'''
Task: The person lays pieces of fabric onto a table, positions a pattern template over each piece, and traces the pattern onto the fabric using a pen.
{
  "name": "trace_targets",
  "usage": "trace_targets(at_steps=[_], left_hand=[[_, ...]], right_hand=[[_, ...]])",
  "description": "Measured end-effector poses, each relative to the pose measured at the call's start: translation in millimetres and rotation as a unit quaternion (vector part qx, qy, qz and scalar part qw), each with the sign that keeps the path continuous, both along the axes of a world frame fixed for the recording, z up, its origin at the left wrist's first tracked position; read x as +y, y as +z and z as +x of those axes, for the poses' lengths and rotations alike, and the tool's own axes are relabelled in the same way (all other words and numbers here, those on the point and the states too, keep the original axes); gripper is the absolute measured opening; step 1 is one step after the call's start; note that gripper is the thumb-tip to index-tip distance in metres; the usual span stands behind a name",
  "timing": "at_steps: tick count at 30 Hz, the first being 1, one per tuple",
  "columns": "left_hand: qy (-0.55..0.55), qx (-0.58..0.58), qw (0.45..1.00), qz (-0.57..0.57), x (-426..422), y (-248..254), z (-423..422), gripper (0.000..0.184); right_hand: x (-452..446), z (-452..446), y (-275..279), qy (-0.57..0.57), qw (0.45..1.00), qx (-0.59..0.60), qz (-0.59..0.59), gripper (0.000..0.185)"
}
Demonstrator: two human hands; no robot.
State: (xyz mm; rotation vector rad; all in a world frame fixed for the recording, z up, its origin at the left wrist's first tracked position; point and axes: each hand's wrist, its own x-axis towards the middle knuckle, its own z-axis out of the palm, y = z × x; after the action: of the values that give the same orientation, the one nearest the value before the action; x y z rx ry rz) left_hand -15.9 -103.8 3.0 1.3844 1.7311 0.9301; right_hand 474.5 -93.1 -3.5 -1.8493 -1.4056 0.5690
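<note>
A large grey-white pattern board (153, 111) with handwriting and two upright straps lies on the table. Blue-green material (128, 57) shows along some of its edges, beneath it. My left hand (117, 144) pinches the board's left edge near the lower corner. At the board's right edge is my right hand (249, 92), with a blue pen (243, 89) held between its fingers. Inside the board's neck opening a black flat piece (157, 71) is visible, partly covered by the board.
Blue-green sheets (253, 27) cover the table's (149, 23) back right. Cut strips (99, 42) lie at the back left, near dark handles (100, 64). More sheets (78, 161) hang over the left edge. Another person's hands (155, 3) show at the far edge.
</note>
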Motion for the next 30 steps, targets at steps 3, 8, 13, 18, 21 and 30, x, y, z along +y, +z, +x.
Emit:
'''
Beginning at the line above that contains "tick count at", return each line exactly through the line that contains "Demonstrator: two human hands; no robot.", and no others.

  "timing": "at_steps: tick count at 30 Hz, the first being 1, one per tuple",
  "columns": "left_hand: qy (-0.55..0.55), qx (-0.58..0.58), qw (0.45..1.00), qz (-0.57..0.57), x (-426..422), y (-248..254), z (-423..422), gripper (0.000..0.184); right_hand: x (-452..446), z (-452..446), y (-275..279), qy (-0.57..0.57), qw (0.45..1.00), qx (-0.59..0.60), qz (-0.59..0.59), gripper (0.000..0.185)"
}
Demonstrator: two human hands; no robot.

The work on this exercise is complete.